Q: How do I separate my full family tree into smaller branches of each family for transferring to separate GEDCOM files?

 

A. It depends on the family tree software you’re using. Some programs will offer you search techniques to specify the ancestors or descendants of an individual. For instance, you could select the most current individual that connects to a particular line and then ask for the ancestors. Other software programs require you to create a report—perhaps a pedigree chart if you want ancestors—and then choose the GEDCOM option within the program to create a separate file for those individuals.

Regardless of how your program handles selecting and identifying individuals, you will probably need to make a new GEDCOM file. (GEDCOM is a method of taking the information entered into one genealogy program and makes it readable by another genealogy program. However, it can also be used when separating, or actually duplicating, individuals from a larger file into a smaller, more defined file.)

Creating a GEDCOM file is actually easier to import when you’re making a smaller file from the larger family database, because the information stays within your software program. The database structure doesn’t change.
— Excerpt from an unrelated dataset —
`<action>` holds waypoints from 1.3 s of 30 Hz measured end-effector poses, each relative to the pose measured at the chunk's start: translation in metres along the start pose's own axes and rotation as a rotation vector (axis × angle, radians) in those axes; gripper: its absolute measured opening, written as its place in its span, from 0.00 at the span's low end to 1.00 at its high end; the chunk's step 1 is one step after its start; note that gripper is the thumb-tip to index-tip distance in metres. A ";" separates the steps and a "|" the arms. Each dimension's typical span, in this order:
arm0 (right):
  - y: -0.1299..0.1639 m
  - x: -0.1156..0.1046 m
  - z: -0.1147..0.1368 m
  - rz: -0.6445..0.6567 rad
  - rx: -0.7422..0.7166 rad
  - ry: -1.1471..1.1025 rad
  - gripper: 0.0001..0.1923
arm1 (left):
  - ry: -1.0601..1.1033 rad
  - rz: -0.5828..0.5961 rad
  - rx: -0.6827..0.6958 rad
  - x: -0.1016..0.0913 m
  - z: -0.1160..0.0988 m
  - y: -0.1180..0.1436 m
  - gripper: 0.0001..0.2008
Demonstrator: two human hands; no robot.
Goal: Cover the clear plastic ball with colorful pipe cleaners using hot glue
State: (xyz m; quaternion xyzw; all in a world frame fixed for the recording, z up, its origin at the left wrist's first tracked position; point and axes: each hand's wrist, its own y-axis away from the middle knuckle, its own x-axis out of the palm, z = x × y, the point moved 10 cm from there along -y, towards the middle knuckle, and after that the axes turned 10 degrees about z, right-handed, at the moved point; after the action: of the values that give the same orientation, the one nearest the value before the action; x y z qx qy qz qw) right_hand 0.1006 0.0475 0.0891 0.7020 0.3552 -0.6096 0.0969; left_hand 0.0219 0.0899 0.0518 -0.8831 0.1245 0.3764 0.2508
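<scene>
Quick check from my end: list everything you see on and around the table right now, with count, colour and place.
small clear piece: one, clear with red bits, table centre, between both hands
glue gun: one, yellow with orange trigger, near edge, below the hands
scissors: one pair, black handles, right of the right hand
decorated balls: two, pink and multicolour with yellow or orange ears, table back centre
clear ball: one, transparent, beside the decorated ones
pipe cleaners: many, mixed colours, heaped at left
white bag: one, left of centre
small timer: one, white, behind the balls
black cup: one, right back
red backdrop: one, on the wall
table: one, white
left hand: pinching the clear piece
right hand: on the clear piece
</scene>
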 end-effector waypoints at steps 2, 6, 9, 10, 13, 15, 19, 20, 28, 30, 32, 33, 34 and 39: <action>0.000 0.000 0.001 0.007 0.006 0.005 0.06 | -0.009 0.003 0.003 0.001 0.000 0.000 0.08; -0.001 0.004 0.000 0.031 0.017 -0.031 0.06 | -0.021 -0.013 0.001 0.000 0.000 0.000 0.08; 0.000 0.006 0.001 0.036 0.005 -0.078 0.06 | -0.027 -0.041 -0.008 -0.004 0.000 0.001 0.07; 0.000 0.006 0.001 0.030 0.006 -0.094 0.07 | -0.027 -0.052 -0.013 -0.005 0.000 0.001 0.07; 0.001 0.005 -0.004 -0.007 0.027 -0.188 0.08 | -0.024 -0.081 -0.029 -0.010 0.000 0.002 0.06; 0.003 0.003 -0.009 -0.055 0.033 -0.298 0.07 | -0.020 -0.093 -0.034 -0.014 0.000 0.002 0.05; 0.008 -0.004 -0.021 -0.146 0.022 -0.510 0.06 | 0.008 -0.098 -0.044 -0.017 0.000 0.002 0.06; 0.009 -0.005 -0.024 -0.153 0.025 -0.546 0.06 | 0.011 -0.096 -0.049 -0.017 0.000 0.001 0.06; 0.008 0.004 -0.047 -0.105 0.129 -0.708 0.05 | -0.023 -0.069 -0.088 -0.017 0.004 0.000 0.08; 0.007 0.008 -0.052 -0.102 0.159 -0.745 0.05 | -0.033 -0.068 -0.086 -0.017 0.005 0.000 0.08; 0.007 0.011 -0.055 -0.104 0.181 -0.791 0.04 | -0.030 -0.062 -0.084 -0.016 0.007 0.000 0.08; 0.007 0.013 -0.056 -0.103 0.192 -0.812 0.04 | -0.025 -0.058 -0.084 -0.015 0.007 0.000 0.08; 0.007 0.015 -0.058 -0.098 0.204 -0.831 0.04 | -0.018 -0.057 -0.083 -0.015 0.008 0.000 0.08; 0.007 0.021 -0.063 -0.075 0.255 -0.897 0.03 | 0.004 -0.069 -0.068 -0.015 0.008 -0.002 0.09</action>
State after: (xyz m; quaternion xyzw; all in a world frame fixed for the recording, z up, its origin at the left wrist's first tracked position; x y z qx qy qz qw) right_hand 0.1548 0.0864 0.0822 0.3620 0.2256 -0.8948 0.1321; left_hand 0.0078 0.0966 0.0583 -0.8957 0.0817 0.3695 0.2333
Without knowing the exact software program used, I can’t give you step-by-step instructions. To find out how to do this in your program, you may want to search the help files and look for methods of “exporting” individuals. It should tell you options for selecting only a portion of the individuals in your main database.

Remember, though, if you decide to split your files, any changes to the individuals in the file will also have to be changed in the main file. As I said before, exporting individuals does not remove them from the database, but rather creates a copy of the information found in the main file.

I use this option when sharing data with a fellow researcher, rather than maintaining multiple databases of the same individuals. I know that eventually I will forget to update at least one of the files and will end up with conflicting information.